── Available data

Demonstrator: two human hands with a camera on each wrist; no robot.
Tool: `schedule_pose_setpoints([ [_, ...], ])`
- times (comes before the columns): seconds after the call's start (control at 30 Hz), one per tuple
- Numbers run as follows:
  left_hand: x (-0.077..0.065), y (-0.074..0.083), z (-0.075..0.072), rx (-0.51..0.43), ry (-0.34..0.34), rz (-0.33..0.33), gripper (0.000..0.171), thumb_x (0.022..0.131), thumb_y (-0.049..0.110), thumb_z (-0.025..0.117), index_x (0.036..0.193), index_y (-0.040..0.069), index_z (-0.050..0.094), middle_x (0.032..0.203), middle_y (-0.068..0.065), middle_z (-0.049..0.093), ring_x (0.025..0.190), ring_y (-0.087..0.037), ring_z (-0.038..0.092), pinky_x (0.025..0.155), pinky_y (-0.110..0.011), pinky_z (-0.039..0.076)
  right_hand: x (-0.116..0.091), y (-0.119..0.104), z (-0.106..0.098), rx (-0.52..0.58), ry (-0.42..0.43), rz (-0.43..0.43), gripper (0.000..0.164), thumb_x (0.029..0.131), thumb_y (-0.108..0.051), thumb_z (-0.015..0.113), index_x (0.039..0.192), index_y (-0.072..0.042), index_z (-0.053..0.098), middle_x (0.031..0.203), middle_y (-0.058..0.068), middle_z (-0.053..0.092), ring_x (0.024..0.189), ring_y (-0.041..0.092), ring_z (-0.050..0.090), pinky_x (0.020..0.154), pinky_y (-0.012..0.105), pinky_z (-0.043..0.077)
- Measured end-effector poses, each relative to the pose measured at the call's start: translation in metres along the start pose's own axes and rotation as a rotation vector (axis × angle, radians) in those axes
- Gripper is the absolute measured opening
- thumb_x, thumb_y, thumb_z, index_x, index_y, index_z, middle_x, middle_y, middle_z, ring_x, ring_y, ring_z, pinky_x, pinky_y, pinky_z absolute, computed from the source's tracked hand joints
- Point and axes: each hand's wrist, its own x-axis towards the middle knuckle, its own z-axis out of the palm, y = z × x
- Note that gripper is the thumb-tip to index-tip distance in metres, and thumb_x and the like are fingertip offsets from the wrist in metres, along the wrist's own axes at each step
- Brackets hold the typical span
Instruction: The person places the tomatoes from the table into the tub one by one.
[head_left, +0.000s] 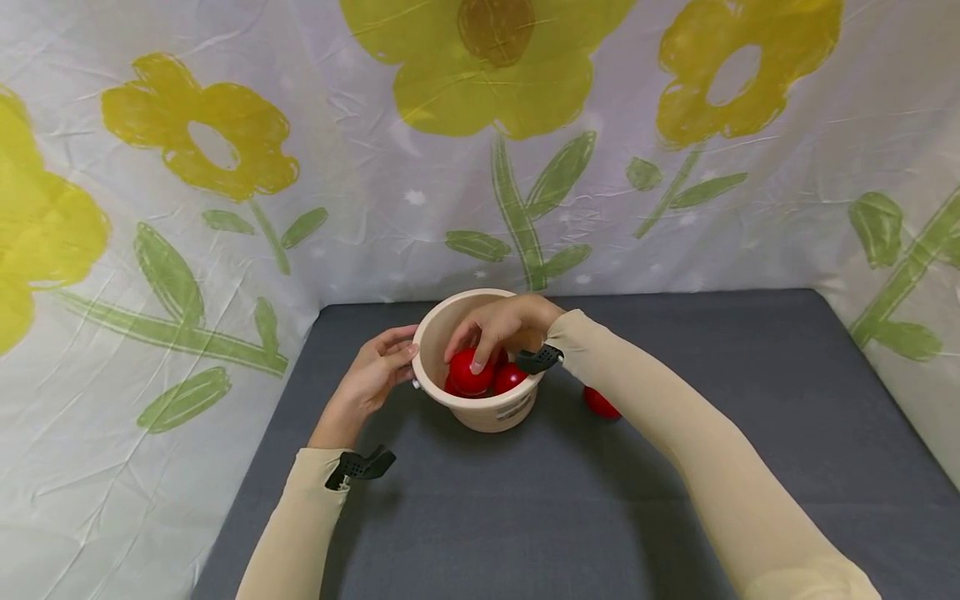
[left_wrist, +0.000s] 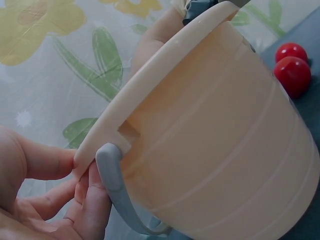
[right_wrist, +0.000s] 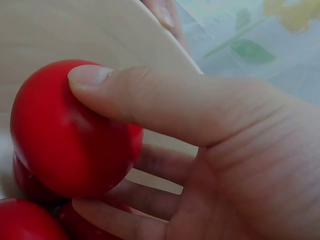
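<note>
A cream plastic bucket [head_left: 486, 417] with a grey handle [left_wrist: 116, 180] stands tilted on the table. My left hand [head_left: 372, 367] pinches its rim at the left, thumb and fingertips on either side, close to the handle's joint. Inside the bucket, my right hand [head_left: 497, 327] holds a glossy red ball [right_wrist: 70, 135], the thumb pressed on top and the fingers curled beneath. More red balls [right_wrist: 27, 220] lie under it at the bottom, partly hidden by the hand and the held ball.
To the right of the bucket, two red balls [left_wrist: 292, 75] sit on the dark grey tabletop [head_left: 525, 525]; the right forearm partly covers them in the head view. A white cloth [head_left: 360, 183] printed with yellow flowers hangs behind and at the sides.
</note>
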Motion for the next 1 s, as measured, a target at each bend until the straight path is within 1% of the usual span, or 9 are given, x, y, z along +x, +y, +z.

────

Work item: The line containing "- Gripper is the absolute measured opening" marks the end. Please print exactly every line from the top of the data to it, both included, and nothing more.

Output of the exercise:
Demonstrator: two human hands with a camera on each wrist; no robot.
Tool: `schedule_pose_setpoints([ [_, ...], ])`
- times (comes before the columns): seconds after the call's start (control at 30 Hz), one per tuple
- Numbers run as follows:
  left_hand: x (-0.077..0.065), y (-0.074..0.083), z (-0.075..0.072), rx (-0.51..0.43), ry (-0.34..0.34), rz (-0.33..0.33), gripper (0.000..0.171), thumb_x (0.022..0.131), thumb_y (-0.049..0.110), thumb_z (-0.025..0.117), index_x (0.036..0.193), index_y (-0.040..0.069), index_z (-0.050..0.094), middle_x (0.032..0.203), middle_y (-0.068..0.065), middle_z (-0.049..0.093), ring_x (0.025..0.190), ring_y (-0.087..0.037), ring_z (-0.038..0.092), pinky_x (0.025..0.155), pinky_y (-0.110..0.011), pinky_z (-0.039..0.076)
  right_hand: x (-0.116..0.091), y (-0.119..0.104), z (-0.106..0.098), rx (-0.52..0.58), ry (-0.42..0.43), rz (-0.43..0.43), gripper (0.000..0.164), thumb_x (0.029..0.131), thumb_y (-0.108..0.051), thumb_z (-0.015..0.113), index_x (0.039..0.192), index_y (-0.072..0.042), index_z (-0.053..0.098), middle_x (0.031..0.203), middle_y (-0.058..0.068), middle_z (-0.053..0.092), ring_x (0.024..0.189), ring_y (-0.041..0.092), ring_z (-0.050..0.090), pinky_x (0.020..0.154), pinky_y (-0.012..0.105), pinky_z (-0.043..0.077)
- Measured end-effector poses, each relative to the pose measured at the call's start: translation in metres along the start pose's own axes and rotation as a rotation vector (axis × angle, radians) in those axes
- Gripper is the absolute measured opening

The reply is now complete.